- **Assigned task**
Print the first line of the material below and each line after it, exactly as written, ending with the line that contains "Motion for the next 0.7".
** Opening Supplied entries block **
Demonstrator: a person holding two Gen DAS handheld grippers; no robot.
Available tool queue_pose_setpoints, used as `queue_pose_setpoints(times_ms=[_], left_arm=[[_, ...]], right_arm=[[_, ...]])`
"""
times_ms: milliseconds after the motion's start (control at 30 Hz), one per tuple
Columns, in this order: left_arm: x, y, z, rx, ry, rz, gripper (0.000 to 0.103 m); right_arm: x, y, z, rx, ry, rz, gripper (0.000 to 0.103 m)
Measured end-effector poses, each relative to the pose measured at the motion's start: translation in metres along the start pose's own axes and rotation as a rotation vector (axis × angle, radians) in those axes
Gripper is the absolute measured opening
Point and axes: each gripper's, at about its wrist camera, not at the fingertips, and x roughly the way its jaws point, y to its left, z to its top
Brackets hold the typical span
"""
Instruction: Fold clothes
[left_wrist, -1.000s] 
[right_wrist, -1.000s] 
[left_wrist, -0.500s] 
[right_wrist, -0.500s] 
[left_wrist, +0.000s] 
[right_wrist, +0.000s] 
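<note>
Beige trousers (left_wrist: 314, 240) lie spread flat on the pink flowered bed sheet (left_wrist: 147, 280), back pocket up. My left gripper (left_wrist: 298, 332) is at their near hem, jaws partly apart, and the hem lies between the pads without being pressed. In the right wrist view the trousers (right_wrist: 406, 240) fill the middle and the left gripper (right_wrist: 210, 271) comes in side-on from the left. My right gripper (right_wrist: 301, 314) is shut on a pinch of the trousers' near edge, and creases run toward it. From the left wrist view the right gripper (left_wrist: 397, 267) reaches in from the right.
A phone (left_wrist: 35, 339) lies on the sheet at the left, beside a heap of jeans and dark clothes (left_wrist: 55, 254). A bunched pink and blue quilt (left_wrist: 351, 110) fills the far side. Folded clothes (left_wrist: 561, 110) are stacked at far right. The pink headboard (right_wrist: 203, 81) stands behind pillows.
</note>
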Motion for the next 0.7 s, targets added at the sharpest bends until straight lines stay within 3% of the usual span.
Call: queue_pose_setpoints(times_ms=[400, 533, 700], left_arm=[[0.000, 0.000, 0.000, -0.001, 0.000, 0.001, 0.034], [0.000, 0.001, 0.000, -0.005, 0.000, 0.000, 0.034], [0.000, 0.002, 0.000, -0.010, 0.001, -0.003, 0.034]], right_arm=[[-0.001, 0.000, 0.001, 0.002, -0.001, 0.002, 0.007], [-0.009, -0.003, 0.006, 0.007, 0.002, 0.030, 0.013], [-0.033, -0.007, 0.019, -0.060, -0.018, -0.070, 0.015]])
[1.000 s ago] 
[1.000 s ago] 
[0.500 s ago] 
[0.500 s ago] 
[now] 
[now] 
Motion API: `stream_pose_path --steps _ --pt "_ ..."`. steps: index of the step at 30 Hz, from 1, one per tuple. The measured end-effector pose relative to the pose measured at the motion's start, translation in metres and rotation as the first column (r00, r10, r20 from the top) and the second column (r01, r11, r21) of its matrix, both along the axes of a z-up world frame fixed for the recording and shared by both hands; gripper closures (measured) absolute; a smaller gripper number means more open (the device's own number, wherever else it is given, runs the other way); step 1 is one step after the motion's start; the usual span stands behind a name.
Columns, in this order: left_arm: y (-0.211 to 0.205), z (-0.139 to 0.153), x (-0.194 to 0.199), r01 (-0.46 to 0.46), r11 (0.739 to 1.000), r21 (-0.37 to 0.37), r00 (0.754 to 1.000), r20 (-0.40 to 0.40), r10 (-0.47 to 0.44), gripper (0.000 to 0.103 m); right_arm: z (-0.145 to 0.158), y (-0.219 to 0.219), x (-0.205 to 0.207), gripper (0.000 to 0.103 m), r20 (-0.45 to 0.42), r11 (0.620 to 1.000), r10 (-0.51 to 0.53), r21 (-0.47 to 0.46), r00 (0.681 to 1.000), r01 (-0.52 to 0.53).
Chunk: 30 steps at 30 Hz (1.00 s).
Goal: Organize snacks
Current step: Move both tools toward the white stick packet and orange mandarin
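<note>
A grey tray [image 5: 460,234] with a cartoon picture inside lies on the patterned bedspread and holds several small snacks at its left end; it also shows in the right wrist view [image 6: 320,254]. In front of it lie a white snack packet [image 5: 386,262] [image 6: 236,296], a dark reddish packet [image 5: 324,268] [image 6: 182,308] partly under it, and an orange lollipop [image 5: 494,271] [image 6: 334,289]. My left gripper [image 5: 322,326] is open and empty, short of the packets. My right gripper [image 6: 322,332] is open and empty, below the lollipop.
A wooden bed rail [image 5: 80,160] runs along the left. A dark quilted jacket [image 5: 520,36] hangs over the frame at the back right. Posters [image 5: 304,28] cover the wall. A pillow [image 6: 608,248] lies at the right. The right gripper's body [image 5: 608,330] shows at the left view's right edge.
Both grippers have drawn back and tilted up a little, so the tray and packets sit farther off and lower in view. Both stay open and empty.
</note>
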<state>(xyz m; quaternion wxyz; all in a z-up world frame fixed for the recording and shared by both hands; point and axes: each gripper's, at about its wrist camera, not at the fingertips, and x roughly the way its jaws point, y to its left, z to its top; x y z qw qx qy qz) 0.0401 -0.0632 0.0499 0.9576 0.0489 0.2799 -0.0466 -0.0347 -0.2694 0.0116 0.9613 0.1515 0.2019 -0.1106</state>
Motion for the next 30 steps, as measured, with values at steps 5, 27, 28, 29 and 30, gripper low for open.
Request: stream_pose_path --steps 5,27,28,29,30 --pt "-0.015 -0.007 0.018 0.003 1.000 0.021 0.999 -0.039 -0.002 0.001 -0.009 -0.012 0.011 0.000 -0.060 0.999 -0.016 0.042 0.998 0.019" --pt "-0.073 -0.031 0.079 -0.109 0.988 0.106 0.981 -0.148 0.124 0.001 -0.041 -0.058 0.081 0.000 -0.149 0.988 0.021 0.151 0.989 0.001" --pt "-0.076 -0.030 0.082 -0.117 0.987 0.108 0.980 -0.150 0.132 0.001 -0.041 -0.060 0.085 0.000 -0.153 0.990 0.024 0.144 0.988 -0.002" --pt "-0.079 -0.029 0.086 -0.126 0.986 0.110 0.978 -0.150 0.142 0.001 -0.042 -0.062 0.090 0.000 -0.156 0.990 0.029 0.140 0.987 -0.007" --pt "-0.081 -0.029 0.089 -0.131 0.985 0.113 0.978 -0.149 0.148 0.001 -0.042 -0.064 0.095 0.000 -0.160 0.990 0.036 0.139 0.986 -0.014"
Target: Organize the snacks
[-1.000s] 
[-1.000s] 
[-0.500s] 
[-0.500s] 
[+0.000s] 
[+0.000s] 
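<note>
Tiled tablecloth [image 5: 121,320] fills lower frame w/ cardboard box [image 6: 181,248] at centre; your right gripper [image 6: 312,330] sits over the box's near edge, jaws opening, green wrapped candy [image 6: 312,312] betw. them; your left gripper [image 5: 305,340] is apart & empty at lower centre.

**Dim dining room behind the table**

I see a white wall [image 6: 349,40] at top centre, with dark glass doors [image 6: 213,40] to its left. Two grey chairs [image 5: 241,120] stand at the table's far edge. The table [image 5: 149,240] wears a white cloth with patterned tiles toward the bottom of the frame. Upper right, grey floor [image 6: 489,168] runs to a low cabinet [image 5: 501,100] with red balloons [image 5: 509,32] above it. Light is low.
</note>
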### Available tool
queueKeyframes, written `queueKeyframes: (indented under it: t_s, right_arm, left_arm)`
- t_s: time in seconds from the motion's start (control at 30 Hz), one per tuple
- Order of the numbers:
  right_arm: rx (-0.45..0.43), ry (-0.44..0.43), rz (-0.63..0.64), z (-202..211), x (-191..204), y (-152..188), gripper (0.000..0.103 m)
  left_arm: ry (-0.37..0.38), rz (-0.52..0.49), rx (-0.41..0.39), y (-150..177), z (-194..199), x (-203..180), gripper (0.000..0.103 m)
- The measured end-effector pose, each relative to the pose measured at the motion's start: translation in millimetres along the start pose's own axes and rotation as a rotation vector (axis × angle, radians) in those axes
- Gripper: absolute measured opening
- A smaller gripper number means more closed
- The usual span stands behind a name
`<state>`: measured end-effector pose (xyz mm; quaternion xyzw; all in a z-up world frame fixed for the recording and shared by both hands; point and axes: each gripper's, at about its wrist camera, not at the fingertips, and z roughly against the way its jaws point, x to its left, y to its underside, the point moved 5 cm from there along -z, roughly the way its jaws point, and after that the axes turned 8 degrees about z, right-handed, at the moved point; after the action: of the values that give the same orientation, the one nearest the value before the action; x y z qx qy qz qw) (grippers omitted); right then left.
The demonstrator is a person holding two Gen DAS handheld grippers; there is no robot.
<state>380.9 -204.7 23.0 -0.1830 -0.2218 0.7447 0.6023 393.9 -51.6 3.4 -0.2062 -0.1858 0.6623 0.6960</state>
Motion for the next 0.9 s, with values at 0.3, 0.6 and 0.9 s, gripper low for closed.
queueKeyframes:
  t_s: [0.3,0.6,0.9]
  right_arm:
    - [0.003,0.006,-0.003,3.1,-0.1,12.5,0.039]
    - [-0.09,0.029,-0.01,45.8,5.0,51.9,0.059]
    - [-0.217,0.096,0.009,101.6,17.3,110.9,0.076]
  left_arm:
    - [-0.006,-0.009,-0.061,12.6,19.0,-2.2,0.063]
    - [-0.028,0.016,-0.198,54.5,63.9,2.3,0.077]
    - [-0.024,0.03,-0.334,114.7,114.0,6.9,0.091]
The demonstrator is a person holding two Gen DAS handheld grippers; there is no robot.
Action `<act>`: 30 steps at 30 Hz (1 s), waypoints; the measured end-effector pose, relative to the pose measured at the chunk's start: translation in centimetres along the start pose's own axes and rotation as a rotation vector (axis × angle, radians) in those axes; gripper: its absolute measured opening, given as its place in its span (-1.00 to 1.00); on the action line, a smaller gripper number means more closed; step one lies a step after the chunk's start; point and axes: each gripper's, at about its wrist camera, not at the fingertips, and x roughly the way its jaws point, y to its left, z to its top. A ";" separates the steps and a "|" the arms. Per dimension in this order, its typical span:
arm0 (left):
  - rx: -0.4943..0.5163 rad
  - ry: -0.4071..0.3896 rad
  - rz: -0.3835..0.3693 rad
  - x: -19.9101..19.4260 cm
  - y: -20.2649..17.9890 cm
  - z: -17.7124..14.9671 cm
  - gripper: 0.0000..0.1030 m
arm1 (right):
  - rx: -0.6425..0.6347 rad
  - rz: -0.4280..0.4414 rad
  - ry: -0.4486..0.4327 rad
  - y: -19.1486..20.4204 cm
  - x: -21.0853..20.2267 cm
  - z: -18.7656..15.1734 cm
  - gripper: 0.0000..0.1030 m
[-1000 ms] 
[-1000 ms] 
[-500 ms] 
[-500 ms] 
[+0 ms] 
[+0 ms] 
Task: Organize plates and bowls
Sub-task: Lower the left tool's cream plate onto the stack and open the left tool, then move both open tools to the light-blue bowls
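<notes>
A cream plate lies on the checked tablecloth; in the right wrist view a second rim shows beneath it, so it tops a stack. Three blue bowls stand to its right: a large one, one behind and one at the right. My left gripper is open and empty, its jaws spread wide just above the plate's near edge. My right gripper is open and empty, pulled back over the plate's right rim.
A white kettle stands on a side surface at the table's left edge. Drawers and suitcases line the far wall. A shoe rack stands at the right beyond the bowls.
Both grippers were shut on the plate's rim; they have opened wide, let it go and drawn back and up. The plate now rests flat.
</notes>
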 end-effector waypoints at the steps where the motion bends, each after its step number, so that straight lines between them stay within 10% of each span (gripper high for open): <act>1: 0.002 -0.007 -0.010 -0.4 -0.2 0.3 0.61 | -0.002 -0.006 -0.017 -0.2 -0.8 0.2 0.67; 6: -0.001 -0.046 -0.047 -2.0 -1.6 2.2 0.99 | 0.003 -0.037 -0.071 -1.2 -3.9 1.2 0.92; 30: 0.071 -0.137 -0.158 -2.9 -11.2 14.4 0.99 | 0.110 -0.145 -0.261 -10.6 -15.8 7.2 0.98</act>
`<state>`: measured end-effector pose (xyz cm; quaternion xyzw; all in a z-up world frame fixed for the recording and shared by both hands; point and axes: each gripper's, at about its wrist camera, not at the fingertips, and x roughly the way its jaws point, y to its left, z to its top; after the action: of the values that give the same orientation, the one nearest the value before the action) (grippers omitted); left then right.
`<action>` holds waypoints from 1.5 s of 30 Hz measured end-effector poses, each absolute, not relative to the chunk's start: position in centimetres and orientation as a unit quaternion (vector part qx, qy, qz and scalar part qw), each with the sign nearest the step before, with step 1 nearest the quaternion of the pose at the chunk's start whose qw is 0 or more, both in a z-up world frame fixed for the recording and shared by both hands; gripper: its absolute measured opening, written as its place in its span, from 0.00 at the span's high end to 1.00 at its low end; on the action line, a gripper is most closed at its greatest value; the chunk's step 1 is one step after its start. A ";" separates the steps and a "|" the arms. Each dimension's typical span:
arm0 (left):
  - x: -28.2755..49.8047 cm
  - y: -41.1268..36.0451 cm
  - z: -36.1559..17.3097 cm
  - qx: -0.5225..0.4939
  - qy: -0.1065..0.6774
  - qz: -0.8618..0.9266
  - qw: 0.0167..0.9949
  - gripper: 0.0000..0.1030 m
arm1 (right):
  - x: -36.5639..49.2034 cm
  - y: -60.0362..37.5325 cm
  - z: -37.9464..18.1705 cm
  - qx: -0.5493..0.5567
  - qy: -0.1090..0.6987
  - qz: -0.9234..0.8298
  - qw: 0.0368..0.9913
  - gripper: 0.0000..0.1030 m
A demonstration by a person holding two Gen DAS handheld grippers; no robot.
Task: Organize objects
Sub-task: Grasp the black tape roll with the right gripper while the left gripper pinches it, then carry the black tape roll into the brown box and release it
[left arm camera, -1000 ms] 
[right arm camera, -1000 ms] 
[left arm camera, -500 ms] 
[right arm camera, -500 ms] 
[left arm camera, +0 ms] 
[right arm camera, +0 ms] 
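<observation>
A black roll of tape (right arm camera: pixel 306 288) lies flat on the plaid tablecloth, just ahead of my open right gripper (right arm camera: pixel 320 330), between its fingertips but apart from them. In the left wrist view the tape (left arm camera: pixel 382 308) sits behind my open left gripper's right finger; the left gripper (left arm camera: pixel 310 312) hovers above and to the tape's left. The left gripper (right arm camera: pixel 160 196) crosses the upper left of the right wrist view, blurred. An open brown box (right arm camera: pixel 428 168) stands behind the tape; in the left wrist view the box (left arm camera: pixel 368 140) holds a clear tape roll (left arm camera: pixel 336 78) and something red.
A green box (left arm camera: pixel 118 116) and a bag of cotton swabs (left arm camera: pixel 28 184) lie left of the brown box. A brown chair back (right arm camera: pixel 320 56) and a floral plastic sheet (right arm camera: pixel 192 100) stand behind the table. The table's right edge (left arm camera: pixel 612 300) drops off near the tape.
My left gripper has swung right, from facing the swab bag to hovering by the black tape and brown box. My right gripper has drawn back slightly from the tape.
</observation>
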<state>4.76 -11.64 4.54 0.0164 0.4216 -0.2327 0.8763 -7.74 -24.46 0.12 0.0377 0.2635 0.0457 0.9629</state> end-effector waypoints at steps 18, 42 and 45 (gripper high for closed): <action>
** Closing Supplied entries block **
- **Exercise answer**
Demonstrator: a person holding two Gen DAS handheld grippers; no robot.
Available tool queue_pose_setpoints, used as `queue_pose_setpoints(times_ms=[_], left_arm=[[_, ...]], right_arm=[[_, ...]])`
"""
times_ms: milliseconds after the motion's start (control at 30 Hz), one per tuple
Columns, in this order: left_arm: x, y, z, rx, ry, rz, gripper (0.000 to 0.103 m); right_arm: x, y, z, rx, ry, rz, gripper (0.000 to 0.103 m)
Measured end-effector poses, each relative to the pose measured at the motion's start: translation in metres along the start pose's own axes and rotation as a rotation vector (axis × angle, radians) in those axes
Gripper is the absolute measured opening
Point and axes: each gripper's, at about its wrist camera, not at the fingertips, and x roughly the way its jaws point, y to its left, z to its top
Brackets hold the typical span
"""
Instruction: Fold clothes
[left_wrist, -1.000s] 
[right_wrist, -1.000s] 
[left_wrist, -0.500s] 
[right_wrist, -0.500s] 
[left_wrist, +0.000s] 
[right_wrist, +0.000s] 
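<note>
Beige trousers (left_wrist: 314, 240) lie spread flat on the pink flowered bed sheet (left_wrist: 147, 280), back pocket up. My left gripper (left_wrist: 298, 332) is at their near hem, jaws partly apart, and the hem lies between the pads without being pressed. In the right wrist view the trousers (right_wrist: 406, 240) fill the middle and the left gripper (right_wrist: 210, 271) comes in side-on from the left. My right gripper (right_wrist: 301, 314) is shut on a pinch of the trousers' near edge, and creases run toward it. From the left wrist view the right gripper (left_wrist: 397, 267) reaches in from the right.
A phone (left_wrist: 35, 339) lies on the sheet at the left, beside a heap of jeans and dark clothes (left_wrist: 55, 254). A bunched pink and blue quilt (left_wrist: 351, 110) fills the far side. Folded clothes (left_wrist: 561, 110) are stacked at far right. The pink headboard (right_wrist: 203, 81) stands behind pillows.
</note>
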Motion for the next 0.7 s, targets added at the sharpest bends until straight lines stay within 3% of the usual span.

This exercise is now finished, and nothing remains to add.